= Your task =
Take from the entries below the stretch from the line with "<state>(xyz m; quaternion" through the line with "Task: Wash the", and return it exactly, leaving the pictures out.

= Material provided =
☆ ☆ ☆ ☆ ☆ ☆ ☆
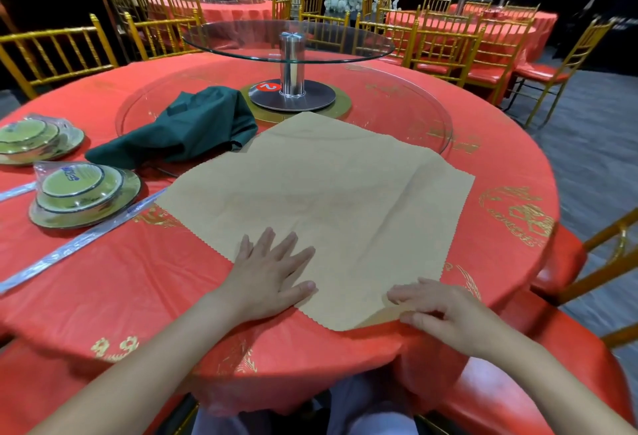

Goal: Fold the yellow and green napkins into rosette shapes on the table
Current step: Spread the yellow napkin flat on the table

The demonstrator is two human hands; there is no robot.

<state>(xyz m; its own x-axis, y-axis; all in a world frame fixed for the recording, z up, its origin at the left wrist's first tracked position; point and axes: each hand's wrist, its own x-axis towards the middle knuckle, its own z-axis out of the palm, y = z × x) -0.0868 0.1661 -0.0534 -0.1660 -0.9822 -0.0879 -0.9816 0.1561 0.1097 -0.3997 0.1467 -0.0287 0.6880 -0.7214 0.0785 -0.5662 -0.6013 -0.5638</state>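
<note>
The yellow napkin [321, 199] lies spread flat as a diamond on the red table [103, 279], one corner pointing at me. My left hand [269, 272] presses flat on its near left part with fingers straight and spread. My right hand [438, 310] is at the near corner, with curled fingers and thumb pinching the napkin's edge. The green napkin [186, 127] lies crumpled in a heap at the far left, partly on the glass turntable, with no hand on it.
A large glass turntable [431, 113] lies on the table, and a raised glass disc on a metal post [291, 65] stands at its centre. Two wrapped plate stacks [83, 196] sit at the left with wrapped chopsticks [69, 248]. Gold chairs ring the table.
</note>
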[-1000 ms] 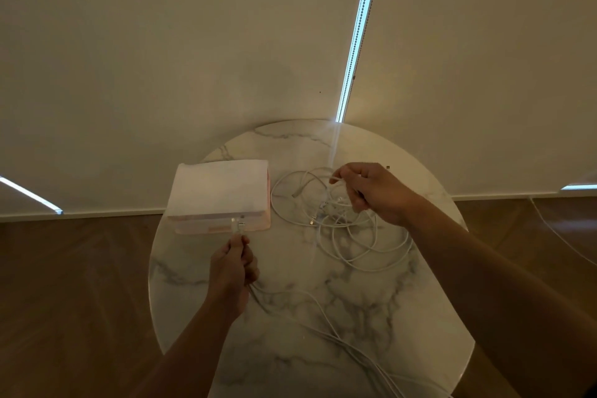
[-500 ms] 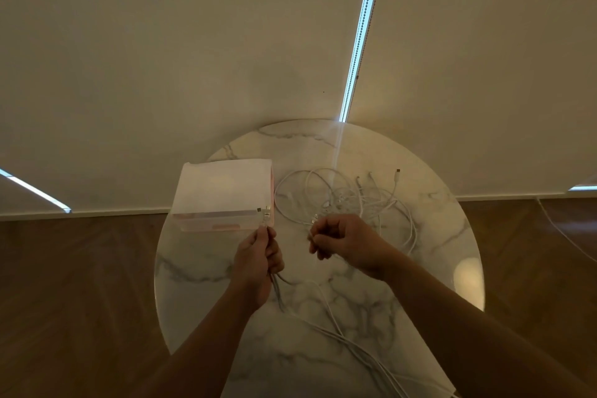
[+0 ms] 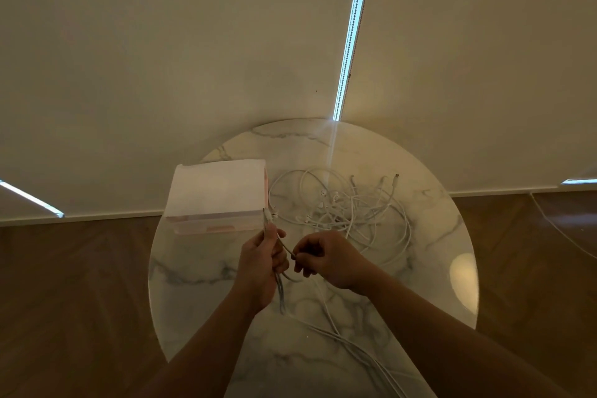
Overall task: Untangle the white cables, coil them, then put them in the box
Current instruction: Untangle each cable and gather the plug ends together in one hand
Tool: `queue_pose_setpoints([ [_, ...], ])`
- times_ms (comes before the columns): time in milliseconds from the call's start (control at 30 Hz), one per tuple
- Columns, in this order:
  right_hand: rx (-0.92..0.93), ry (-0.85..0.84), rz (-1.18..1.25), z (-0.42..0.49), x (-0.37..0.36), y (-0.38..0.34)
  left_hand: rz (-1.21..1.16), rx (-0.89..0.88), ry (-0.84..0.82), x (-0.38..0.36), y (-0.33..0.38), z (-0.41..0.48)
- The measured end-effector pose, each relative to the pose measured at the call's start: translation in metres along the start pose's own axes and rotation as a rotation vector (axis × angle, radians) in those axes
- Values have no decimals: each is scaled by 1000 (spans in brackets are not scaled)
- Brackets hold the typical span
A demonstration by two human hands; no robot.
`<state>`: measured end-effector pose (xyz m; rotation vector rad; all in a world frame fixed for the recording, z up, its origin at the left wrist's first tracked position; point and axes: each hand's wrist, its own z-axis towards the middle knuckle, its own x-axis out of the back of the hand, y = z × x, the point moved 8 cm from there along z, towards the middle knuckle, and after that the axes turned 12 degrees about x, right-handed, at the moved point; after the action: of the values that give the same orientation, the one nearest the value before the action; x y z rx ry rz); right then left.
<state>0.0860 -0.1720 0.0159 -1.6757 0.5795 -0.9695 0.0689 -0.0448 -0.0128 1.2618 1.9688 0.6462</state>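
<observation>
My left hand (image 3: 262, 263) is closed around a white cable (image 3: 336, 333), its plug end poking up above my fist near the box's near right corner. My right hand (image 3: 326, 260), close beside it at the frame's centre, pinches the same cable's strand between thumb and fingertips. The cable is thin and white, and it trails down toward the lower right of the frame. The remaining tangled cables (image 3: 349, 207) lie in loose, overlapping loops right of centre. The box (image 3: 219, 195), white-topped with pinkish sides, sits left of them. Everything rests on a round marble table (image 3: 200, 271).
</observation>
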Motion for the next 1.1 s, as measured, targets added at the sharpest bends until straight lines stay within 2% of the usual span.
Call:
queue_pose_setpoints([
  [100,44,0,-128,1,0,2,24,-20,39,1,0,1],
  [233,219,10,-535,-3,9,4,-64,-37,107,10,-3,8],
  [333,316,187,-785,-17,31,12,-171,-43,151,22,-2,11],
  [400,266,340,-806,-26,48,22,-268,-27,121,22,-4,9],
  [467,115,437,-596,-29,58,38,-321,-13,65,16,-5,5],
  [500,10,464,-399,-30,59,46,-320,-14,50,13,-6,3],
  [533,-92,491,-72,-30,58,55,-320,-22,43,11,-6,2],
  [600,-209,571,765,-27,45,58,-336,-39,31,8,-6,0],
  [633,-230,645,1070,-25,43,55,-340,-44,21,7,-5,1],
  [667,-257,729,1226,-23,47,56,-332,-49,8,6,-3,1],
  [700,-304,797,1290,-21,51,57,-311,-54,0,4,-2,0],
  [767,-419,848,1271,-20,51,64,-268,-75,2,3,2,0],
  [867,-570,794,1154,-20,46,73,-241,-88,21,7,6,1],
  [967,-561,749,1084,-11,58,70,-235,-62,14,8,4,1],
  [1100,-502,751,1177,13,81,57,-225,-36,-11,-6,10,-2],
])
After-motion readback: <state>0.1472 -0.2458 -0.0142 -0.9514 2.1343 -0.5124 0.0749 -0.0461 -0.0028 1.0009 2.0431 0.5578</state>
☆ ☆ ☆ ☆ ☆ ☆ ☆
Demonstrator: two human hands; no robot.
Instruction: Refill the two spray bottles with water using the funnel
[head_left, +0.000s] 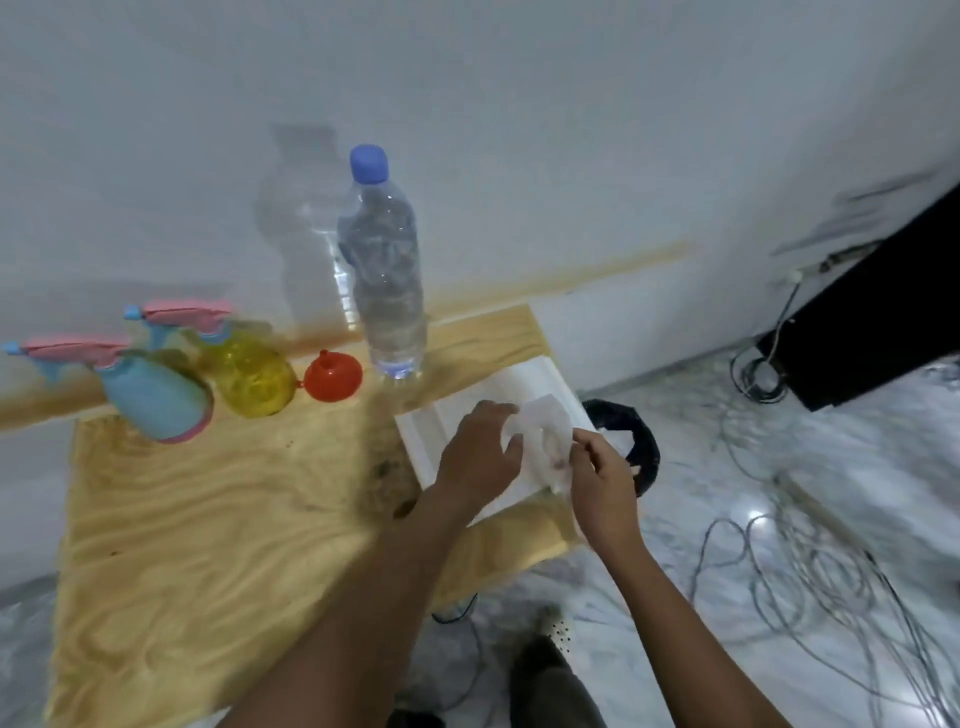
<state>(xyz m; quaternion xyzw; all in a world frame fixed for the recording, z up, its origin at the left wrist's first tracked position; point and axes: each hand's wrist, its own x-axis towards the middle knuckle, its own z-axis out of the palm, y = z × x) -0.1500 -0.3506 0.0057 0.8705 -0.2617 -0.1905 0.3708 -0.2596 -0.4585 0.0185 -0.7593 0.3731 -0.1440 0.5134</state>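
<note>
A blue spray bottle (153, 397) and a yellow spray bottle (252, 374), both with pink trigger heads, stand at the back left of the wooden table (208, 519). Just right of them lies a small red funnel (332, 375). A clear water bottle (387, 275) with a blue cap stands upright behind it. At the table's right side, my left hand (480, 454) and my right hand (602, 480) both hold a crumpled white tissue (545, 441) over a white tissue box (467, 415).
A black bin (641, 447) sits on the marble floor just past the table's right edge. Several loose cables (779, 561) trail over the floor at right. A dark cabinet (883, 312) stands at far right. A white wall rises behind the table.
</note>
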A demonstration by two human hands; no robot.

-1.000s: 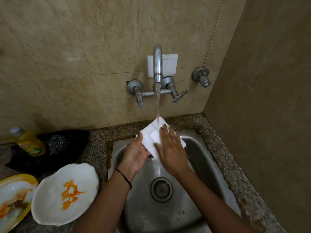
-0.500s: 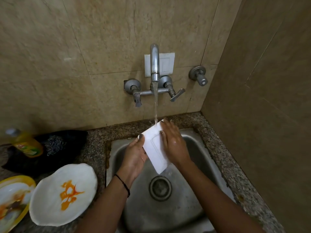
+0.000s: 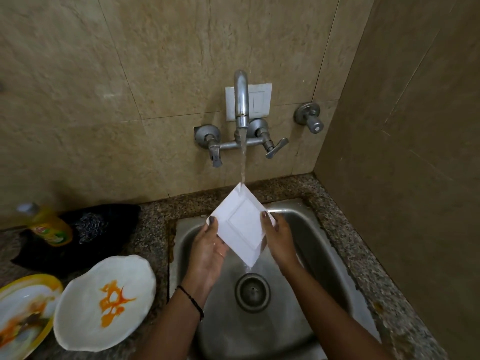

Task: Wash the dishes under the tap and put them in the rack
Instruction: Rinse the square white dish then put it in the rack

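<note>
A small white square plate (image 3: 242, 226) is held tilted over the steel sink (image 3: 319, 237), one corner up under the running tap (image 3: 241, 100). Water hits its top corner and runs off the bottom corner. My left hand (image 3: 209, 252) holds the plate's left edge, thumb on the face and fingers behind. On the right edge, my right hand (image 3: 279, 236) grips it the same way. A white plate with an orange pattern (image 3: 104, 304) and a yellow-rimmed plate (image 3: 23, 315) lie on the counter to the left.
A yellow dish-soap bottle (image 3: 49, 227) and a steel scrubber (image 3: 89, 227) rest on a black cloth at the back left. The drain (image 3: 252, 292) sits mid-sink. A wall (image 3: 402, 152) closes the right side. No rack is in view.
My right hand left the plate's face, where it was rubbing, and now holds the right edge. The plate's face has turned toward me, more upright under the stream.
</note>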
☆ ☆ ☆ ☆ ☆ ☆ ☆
= Response area =
<state>(xyz m; quaternion xyzw; all in a world frame fixed for the recording, z up, its origin at the left wrist's first tracked position; point and axes: each hand's wrist, its own x-axis towards the middle knuckle, its own z-axis out of the palm, y = z × x) -0.1500 -0.3506 0.0057 0.8705 -0.2617 -0.1905 0.3708 -0.2596 -0.4585 0.0185 -0.7593 0.3731 -0.1440 0.5134</state>
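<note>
A blue spray bottle (153, 397) and a yellow spray bottle (252, 374), both with pink trigger heads, stand at the back left of the wooden table (208, 519). Just right of them lies a small red funnel (332, 375). A clear water bottle (387, 275) with a blue cap stands upright behind it. At the table's right side, my left hand (480, 454) and my right hand (602, 480) both hold a crumpled white tissue (545, 441) over a white tissue box (467, 415).
A black bin (641, 447) sits on the marble floor just past the table's right edge. Several loose cables (779, 561) trail over the floor at right. A dark cabinet (883, 312) stands at far right. A white wall rises behind the table.
</note>
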A demonstration by two human hands; no robot.

-1.000s: 
-0.500s: 
+0.000s: 

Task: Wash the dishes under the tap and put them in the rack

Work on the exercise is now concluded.